───── Collected data ─────
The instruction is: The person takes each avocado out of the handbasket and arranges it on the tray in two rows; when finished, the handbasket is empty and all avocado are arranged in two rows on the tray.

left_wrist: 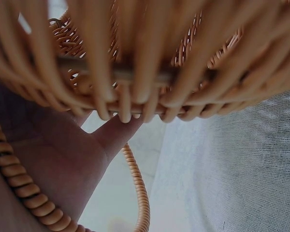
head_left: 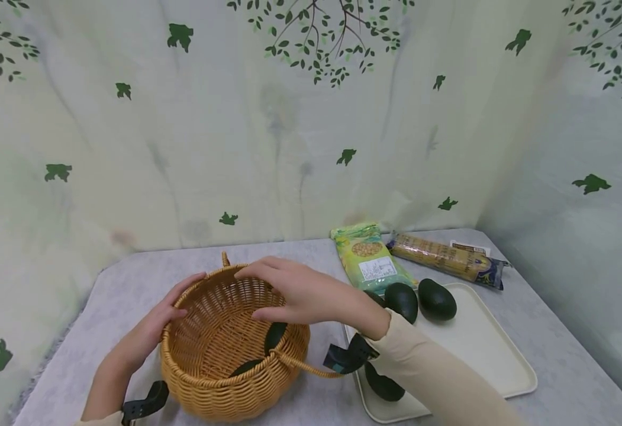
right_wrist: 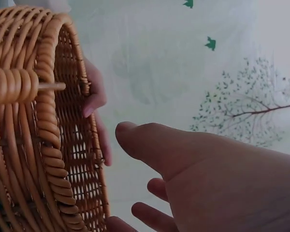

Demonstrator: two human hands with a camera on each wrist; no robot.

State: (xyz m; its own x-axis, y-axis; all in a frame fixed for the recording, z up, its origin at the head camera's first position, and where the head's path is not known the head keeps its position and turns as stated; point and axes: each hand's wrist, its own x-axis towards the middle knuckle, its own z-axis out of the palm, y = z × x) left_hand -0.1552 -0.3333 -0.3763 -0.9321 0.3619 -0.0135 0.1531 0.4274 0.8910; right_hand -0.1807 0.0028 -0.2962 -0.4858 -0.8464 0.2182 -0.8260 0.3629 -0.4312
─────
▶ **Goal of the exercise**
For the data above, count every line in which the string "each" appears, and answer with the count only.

▶ **Response to the task**
3